- [Your task]:
The material below holds a span beginning at the line with "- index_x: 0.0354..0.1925" and ending at the line with "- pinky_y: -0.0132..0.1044". Quote that span exactly, both ends included, and only that span.

════════

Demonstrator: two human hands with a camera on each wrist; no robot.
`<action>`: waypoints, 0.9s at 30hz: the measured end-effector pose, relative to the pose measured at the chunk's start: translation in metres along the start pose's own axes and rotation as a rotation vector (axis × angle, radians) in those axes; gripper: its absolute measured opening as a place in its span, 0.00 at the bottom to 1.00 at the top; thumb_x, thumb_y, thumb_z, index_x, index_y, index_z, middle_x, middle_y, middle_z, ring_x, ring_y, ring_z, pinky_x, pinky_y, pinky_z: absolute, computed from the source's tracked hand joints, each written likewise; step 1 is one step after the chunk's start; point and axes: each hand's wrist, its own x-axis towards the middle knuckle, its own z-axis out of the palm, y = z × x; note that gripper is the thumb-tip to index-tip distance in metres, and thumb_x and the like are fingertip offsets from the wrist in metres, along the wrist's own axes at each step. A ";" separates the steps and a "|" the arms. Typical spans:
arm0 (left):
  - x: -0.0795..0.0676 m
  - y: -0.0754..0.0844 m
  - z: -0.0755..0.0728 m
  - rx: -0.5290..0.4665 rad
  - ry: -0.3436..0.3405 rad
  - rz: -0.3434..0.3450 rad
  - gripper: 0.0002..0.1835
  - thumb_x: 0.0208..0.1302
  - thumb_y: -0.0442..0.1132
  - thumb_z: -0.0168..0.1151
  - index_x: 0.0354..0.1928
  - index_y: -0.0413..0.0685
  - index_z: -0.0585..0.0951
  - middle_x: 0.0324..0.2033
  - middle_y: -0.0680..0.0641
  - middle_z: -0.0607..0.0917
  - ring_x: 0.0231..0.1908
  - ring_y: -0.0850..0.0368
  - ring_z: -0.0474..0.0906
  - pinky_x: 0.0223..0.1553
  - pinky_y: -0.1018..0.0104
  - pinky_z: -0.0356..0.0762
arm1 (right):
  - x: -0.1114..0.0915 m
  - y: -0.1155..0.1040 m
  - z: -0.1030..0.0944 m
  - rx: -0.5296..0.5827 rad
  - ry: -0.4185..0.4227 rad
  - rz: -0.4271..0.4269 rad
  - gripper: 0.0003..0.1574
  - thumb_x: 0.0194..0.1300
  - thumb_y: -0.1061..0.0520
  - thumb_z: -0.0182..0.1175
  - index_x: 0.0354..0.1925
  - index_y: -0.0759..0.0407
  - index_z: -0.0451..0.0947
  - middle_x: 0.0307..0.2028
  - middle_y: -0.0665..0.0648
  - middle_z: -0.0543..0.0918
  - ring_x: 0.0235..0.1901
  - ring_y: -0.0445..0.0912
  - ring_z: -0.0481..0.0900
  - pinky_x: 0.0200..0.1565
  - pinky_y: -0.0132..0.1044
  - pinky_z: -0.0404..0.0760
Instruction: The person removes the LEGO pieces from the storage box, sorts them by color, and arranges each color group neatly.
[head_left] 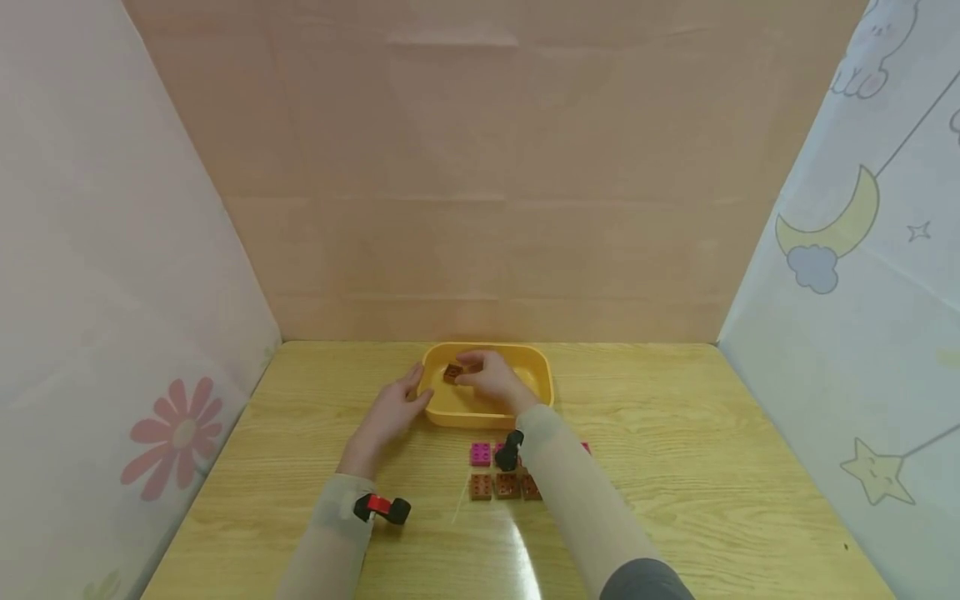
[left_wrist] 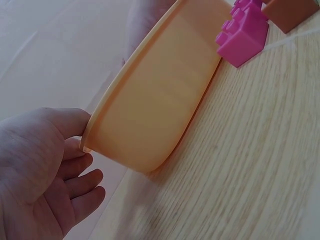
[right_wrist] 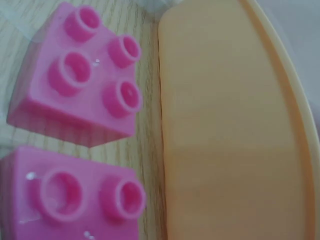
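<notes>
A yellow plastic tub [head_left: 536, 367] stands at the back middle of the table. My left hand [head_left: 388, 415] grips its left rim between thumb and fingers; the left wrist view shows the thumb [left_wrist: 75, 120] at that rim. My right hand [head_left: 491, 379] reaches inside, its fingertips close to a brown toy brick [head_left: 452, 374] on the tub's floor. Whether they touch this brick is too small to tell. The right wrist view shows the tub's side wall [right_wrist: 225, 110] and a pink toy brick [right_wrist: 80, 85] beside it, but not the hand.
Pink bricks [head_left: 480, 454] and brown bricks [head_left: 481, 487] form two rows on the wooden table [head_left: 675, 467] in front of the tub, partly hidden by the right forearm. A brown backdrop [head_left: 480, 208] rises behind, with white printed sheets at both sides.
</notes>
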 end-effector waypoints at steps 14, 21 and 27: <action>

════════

- [Result of this task]:
  - index_x: 0.0354..0.1925
  - index_y: -0.0759..0.0407
  - index_z: -0.0451..0.0947
  - middle_x: 0.0307..0.2028
  - middle_y: -0.0665..0.0648
  - middle_z: -0.0543..0.0918
  - ring_x: 0.0235..0.1901
  - ring_y: -0.0445..0.0912
  - ring_z: -0.0481..0.0900
  - pinky_x: 0.0200..0.1565
  - pinky_y: -0.0132..0.1044

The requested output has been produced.